### [Try it]
Give an exact reproduction of all the lines in the listing.
|---|
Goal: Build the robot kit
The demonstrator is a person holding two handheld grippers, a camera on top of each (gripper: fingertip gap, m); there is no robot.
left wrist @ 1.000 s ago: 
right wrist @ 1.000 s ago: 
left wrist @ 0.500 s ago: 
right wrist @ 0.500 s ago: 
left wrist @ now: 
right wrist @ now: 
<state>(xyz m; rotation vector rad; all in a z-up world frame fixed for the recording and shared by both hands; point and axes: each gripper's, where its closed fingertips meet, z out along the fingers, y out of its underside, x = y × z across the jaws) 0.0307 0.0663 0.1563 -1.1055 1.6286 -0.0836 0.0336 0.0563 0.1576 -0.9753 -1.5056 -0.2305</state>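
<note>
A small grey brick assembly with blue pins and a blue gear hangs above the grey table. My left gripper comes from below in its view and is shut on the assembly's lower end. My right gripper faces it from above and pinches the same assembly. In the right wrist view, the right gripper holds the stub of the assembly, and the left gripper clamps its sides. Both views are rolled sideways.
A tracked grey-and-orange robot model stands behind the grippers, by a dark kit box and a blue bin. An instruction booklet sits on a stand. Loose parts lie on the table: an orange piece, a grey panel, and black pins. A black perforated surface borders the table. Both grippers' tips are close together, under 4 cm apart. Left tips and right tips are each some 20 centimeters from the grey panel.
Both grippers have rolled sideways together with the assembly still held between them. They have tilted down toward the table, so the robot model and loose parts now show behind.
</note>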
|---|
### [Solution for this problem]
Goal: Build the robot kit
The demonstrator is a person holding two handheld grippers, a camera on top of each (gripper: fingertip gap, m); there is no robot.
left wrist @ 1.000 s ago: 
right wrist @ 1.000 s ago: 
left wrist @ 0.500 s ago: 
right wrist @ 0.500 s ago: 
left wrist @ now: 
right wrist @ now: 
<state>(xyz m; rotation vector rad; all in a z-up world frame fixed for the recording and shared by both hands; point and axes: each gripper's, where its closed fingertips meet, z out along the fingers, y out of its underside, x = y × z across the jaws) 0.0307 0.0663 0.1563 -1.1055 1.6286 -0.0836 0.0336 0.0563 0.1576 -0.9753 -1.5056 -0.2305</state>
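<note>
A small grey brick assembly with blue pins and a blue gear hangs above the grey table. My left gripper comes from below in its view and is shut on the assembly's lower end. My right gripper faces it from above and pinches the same assembly. In the right wrist view, the right gripper holds the stub of the assembly, and the left gripper clamps its sides. Both views are rolled sideways.
A tracked grey-and-orange robot model stands behind the grippers, by a dark kit box and a blue bin. An instruction booklet sits on a stand. Loose parts lie on the table: an orange piece, a grey panel, and black pins. A black perforated surface borders the table. Both grippers' tips are close together, under 4 cm apart. Left tips and right tips are each some 20 centimeters from the grey panel.
Both grippers have rolled sideways together with the assembly still held between them. They have tilted down toward the table, so the robot model and loose parts now show behind.
</note>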

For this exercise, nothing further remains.